* _GOAL OF THE EXERCISE_: Everything from the first line of the data through the line with "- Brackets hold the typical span" is to be echoed exactly, minus the pictures.
"""
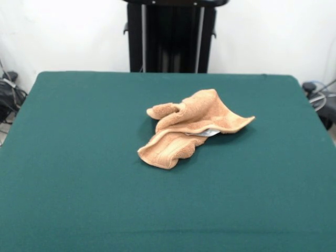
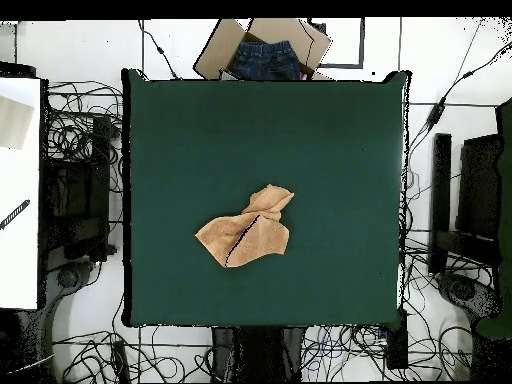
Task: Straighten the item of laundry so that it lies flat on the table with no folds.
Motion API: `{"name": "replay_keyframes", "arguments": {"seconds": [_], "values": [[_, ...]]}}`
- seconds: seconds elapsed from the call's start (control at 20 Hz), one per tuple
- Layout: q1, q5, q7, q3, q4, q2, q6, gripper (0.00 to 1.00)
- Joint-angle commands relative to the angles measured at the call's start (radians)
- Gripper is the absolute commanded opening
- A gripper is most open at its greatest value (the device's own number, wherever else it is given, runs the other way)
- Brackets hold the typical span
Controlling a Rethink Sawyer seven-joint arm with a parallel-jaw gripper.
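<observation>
The tan terry towel (image 1: 189,126) lies crumpled and folded over itself near the middle of the dark green table (image 1: 79,173). A woven band shows along its near fold, and a small white tag (image 1: 210,133) peeks out under the right flap. In the overhead view the towel (image 2: 247,232) is a bunched, irregular shape a little below the centre of the table (image 2: 330,140). The gripper does not show in either view; only the black pedestal (image 1: 170,37) stands at the table's far side.
A cardboard box holding blue denim (image 2: 265,55) sits just beyond the table's top edge in the overhead view. Cables and dark equipment (image 2: 80,200) lie on the floor around the table's sides. A white surface (image 2: 18,190) stands at the left.
</observation>
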Motion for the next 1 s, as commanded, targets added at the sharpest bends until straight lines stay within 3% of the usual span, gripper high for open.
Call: {"name": "replay_keyframes", "arguments": {"seconds": [0.05,0.45,1.0], "values": [[0.087,-0.131,-0.443,-0.219,-0.169,0.072,0.038,1.0],[0.118,-0.114,-0.482,-0.289,-0.209,0.042,0.001,1.0],[0.009,-0.055,-0.307,-0.382,0.054,-0.188,-0.181,1.0]]}}
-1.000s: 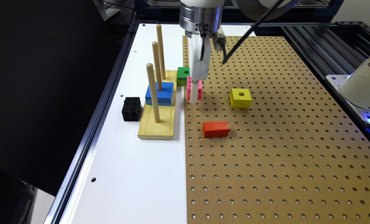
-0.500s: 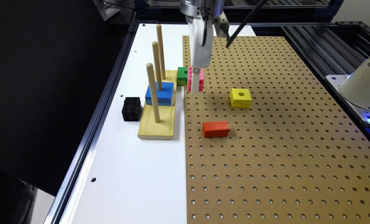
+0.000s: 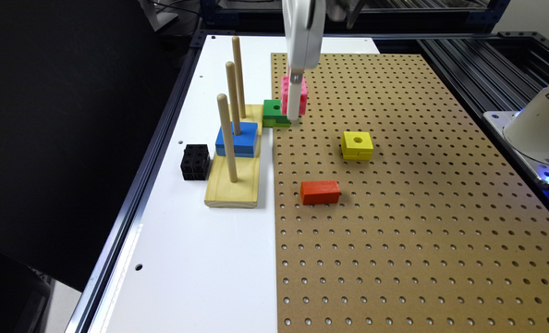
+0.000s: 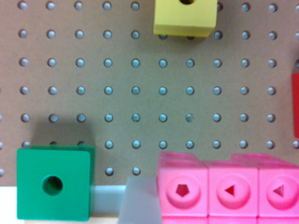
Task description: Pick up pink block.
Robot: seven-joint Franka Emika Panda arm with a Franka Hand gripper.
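Note:
The pink block (image 3: 304, 95), a row of linked studded cubes, hangs a little above the brown pegboard (image 3: 394, 231), beside the green block (image 3: 272, 112). My gripper (image 3: 294, 115) comes straight down from above and is shut on it. Its white finger crosses the block's front face. In the wrist view the pink block (image 4: 229, 189) is close up, with a pale finger (image 4: 136, 201) against its end cube.
A yellow block (image 3: 357, 144) and a red block (image 3: 320, 191) lie on the pegboard. On the white surface stand a wooden peg stand (image 3: 233, 185) holding a blue block (image 3: 236, 138), and a black cube block (image 3: 195, 162). The green block (image 4: 53, 182) sits under the gripper.
The gripper has risen with the pink block in it, lifting the block off the pegboard. The other blocks have not moved.

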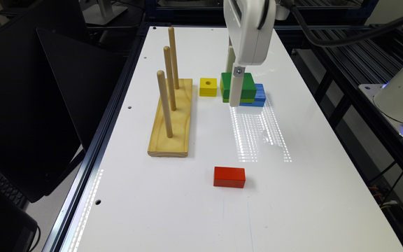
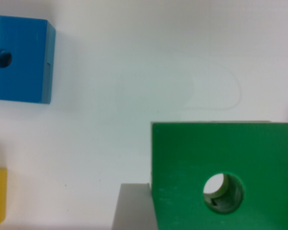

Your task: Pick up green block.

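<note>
The green block, apparently lifted off the surface near the blue block, looks light, rigid, smooth-painted, best pinched on opposite flat sides; gripper seems closed on it

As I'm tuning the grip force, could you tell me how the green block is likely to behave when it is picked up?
The green block looks like painted wood with flat, square faces, so it is probably rigid and should sit steadily between flat fingers. Its smooth paint may be a little slippery. Being blocky, with a centre hole, it seems light and unlikely to roll.
</note>
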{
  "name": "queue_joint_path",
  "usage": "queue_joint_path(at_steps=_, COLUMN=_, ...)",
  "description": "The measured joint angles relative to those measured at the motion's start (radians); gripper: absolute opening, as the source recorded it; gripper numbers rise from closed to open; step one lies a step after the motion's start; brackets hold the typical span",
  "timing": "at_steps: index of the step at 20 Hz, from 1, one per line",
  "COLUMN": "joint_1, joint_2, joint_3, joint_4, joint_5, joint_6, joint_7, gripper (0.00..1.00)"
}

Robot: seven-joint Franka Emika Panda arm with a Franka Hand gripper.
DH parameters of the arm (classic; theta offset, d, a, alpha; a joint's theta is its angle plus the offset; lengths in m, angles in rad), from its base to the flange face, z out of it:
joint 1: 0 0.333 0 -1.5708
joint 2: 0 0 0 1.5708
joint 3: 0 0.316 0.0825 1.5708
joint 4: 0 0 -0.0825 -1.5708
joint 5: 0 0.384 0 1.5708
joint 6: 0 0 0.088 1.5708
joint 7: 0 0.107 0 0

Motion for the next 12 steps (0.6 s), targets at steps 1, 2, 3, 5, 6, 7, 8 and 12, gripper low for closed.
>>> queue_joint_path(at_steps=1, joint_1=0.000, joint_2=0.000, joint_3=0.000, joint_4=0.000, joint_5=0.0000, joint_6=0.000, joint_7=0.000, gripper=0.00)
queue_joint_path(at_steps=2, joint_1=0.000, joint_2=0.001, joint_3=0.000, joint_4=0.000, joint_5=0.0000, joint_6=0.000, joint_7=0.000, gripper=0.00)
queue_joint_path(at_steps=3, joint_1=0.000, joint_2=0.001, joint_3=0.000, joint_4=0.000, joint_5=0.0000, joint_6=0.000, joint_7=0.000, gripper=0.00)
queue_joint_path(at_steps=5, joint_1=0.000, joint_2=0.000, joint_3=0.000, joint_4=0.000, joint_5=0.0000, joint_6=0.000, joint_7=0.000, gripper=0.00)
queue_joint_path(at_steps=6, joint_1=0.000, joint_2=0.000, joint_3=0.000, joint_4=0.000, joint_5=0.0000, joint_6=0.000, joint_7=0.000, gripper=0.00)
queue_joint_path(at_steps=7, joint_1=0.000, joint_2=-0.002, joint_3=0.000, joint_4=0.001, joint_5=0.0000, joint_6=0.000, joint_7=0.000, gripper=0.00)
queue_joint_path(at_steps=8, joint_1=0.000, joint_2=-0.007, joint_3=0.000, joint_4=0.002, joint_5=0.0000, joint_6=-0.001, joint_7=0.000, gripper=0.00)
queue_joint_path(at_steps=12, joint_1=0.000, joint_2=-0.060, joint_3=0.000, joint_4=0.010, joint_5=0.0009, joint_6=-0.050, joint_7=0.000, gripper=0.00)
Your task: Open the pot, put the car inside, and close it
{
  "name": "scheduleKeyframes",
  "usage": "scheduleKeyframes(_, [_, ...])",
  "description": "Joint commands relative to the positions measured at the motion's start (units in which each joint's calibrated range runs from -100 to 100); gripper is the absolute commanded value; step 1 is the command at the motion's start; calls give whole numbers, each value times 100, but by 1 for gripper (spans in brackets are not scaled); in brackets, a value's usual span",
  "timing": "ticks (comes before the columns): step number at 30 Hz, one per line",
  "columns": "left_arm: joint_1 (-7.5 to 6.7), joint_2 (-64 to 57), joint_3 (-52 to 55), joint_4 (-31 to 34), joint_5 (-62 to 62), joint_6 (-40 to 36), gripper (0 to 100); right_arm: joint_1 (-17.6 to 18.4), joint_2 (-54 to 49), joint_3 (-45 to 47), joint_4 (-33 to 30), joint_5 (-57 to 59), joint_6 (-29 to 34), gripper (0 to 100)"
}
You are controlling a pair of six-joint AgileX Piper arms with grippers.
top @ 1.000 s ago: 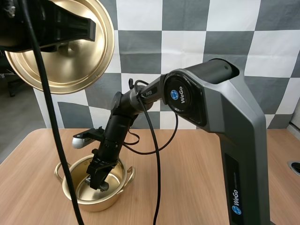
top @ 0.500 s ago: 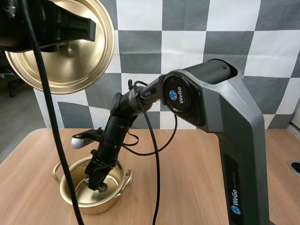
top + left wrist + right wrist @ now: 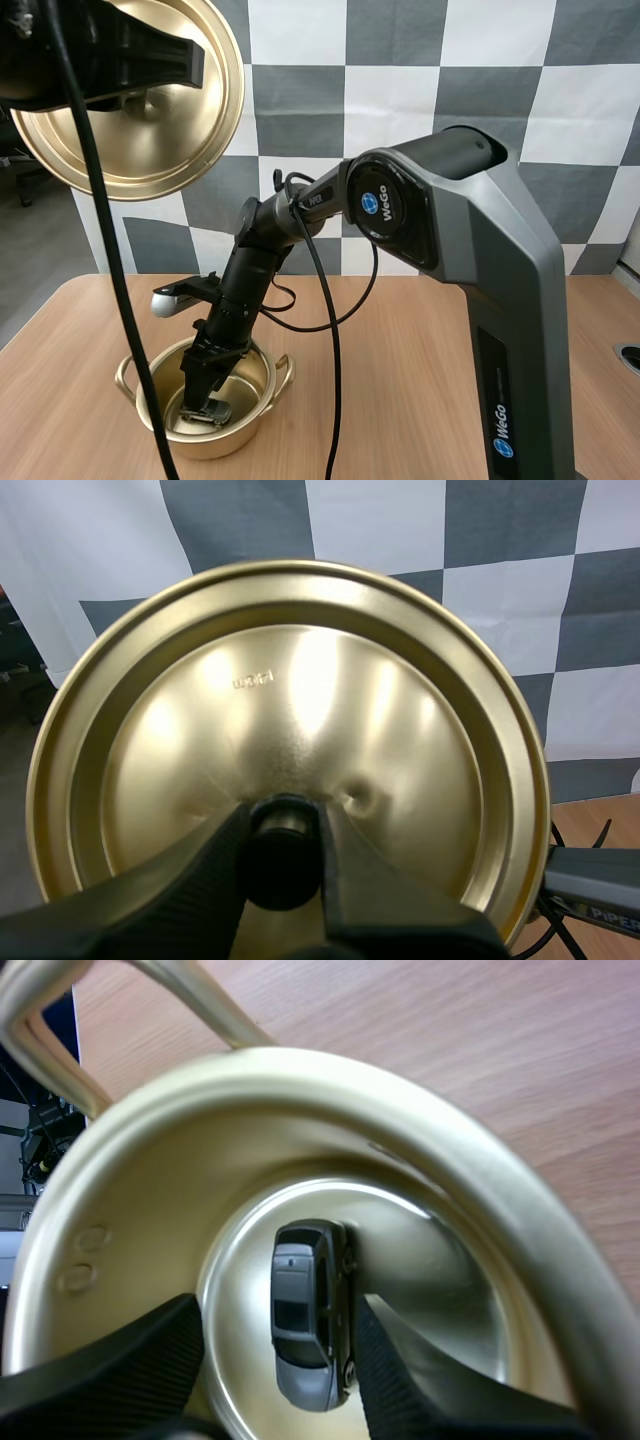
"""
* _SOLUTION TO THE PROBLEM_:
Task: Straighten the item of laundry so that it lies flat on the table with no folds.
Motion API: `{"name": "replay_keyframes", "arguments": {"seconds": [_], "values": [[_, ...]]}}`
- seconds: seconds elapsed from the call's start (control at 20 Hz), one per tuple
- Layout: q1, q5, q7, q3, q4, q2, q6, gripper (0.00 to 1.00)
- Joint-angle commands relative to the angles measured at the call's start (radians)
- Gripper is the absolute commanded opening
- A gripper is most open at its greatest value (the device's own number, wherever else it is given, runs the other way)
- Brackets hold the typical span

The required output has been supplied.